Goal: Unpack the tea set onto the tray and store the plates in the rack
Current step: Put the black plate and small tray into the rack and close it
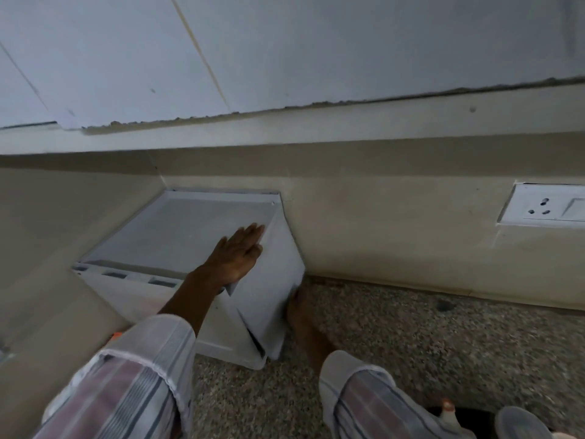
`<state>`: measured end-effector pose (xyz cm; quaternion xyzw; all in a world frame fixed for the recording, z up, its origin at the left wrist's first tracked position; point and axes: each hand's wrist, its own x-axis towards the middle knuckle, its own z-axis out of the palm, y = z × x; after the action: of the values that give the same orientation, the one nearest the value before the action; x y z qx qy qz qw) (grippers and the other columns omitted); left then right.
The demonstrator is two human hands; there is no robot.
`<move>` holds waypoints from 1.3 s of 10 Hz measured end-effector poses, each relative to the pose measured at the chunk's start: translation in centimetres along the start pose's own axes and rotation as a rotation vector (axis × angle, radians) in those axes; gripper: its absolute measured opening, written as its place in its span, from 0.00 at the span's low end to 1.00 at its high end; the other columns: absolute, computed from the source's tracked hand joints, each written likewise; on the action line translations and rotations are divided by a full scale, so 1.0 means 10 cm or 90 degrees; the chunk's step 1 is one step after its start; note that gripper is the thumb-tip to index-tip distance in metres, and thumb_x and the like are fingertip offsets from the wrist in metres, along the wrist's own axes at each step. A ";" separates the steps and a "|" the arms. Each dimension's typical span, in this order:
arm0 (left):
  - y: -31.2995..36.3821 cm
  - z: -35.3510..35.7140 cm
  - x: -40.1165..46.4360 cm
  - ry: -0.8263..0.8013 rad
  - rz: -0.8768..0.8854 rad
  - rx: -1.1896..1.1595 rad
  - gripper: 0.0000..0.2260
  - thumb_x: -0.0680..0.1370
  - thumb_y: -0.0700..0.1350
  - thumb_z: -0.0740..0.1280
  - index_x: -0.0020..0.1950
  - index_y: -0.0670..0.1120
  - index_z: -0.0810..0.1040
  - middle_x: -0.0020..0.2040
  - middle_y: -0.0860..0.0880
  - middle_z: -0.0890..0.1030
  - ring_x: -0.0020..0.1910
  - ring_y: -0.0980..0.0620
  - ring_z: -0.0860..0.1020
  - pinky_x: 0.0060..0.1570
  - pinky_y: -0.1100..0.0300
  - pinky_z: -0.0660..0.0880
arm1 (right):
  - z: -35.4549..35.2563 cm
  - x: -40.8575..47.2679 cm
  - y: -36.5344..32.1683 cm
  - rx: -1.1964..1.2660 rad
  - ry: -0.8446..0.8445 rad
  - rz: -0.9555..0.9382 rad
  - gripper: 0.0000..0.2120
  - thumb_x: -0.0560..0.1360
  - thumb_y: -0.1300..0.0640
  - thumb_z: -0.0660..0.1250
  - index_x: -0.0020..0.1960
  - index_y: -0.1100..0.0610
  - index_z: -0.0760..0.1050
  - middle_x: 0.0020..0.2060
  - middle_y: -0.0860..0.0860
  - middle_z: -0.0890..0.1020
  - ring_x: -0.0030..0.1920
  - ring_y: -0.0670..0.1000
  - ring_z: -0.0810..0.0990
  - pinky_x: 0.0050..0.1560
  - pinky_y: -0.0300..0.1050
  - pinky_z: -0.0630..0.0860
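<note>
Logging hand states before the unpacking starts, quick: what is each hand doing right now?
Left hand: open, straight fingers pressing the white box flap.
Right hand: at the box's right side, mostly hidden; cannot be told.

Both forearms bare below loose sleeves (pixel 148 369): sheer whitish fabric, pink-grey plaid stripes, stitched white cuff hems.

One head-worn camera (wide-angle) looks forward and steeply down, close over the speckled grey stone counter (pixel 411 343) toward the beige wall (pixel 380 217).
</note>
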<state>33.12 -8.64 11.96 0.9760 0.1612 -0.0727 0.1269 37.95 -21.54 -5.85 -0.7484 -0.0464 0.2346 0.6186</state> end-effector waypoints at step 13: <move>0.01 0.06 0.05 0.048 0.008 0.013 0.25 0.85 0.52 0.45 0.82 0.56 0.42 0.83 0.54 0.42 0.82 0.51 0.42 0.79 0.45 0.40 | 0.91 1.46 0.55 0.402 -0.042 0.045 0.44 0.67 0.18 0.56 0.75 0.42 0.70 0.69 0.47 0.78 0.67 0.54 0.77 0.71 0.59 0.71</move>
<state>33.53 -8.77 11.31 0.9803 0.1591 -0.0371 0.1109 45.94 -9.34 -16.45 -0.5125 0.0353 0.2828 0.8100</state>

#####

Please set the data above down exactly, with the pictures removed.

**RESPONSE FOR THIS EXERCISE**
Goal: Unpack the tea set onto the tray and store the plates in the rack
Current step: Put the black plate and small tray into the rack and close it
`<state>`: measured end-effector pose (xyz cm; quaternion xyzw; all in a world frame fixed for the recording, z up, its origin at the left wrist's first tracked position; point and axes: each hand's wrist, its own x-axis towards the middle knuckle, its own z-axis out of the palm, y = z × x; after the action: of the values that give the same orientation, the one nearest the value before the action; x y z qx qy qz qw) (grippers and the other columns omitted); left then right.
The demonstrator is two human hands; there is no robot.
`<move>` holds waypoints from 1.3 s of 10 Hz measured end-effector poses, each relative to the pose measured at the chunk's start: translation in centimetres along the start pose's own axes and rotation as a rotation vector (axis × angle, radians) in those axes; gripper: its absolute measured opening, written as its place in its span, from 0.00 at the span's low end to 1.00 at its high end; the other columns: absolute, computed from the source's tracked hand joints, each written likewise; on the action line translations and rotations are divided by a full scale, so 1.0 means 10 cm or 90 degrees; the chunk's step 1 is one step after its start; note that gripper is the thumb-tip to index-tip distance in metres, and thumb_x and the like are fingertip offsets from the wrist in metres, along the wrist's own axes at each step. A ";" separates the steps and a "|" the arms. Each dimension's typical span, in this order:
arm0 (left):
  - y: -31.2995..36.3821 cm
  - z: -35.3510..35.7140 cm
  - x: -40.1165..46.4360 cm
  - ry: -0.8263..0.8013 rad
  - rz: -0.8768..0.8854 rad
  - rx: -1.1896..1.1595 rad
  - gripper: 0.0000..0.2260
  - thumb_x: -0.0680..0.1370
  - thumb_y: -0.0700..0.1350
  - thumb_z: -0.0740..0.1280
  - index_x: -0.0020..0.1950
  - index_y: -0.0670..0.1120
  - index_z: -0.0810..0.1040
  - middle_x: -0.0020..0.2040
  - middle_y: -0.0860..0.0880
  - middle_z: -0.0890..0.1030
  - ring_x: -0.0020..0.1910
  - ring_y: -0.0980..0.0620
  - ring_z: -0.0860..0.1020
  - pinky_x: 0.0060..0.1570
  - pinky_y: -0.1100..0.0300
  - pinky_z: -0.0660..0.0880
arm1 (right):
  - z: -35.4549..35.2563 cm
  - x: -40.8575..47.2679 cm
  - y: -36.5344..32.1683 cm
  - rx: -1.1964..1.2660 rad
  - ry: -0.8446..0.8445 rad
  - rz: -0.9555..0.9382 rad
  - gripper: 0.0000..0.2120
  - thumb_x: -0.0560..0.1360
  - thumb_y: -0.1300..0.0640
  - thumb_z: -0.0660..0.1250
  - index_x: -0.0020..0.1960
  - index_y: -0.1100..0.0610
  - index_z: -0.0760..0.1050
  - middle_x: 0.0020..0.2060
  - middle_y: -0.0860..0.0860
  - middle_z: -0.0890..0.1020
  - ring_x: -0.0030..0.1920
  - ring_y: -0.0670..0.1000
  - ring_z: -0.0810..0.0990
  - pinky_x: 0.0050..0.1560
  - pinky_y: -0.0300..0.1050
  - pinky_z: -0.0630..0.0860
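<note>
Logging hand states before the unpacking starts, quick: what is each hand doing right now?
Left hand: open, straight fingers pressing the white box flap.
Right hand: at the box's right side, mostly hidden; cannot be told.

Both forearms bare below loose sleeves (pixel 148 369): sheer whitish fabric, pink-grey plaid stripes, stitched white cuff hems.

One head-worn camera (wide-angle) looks forward and steeply down, close over the speckled grey stone counter (pixel 411 343) toward the beige wall (pixel 380 217).
</note>
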<state>33.12 -8.64 11.96 0.9760 0.1612 -0.0727 0.1269 37.95 -21.54 -5.85 -0.7484 -0.0464 0.2346 0.6186</state> end-effector waypoints at step 13: <move>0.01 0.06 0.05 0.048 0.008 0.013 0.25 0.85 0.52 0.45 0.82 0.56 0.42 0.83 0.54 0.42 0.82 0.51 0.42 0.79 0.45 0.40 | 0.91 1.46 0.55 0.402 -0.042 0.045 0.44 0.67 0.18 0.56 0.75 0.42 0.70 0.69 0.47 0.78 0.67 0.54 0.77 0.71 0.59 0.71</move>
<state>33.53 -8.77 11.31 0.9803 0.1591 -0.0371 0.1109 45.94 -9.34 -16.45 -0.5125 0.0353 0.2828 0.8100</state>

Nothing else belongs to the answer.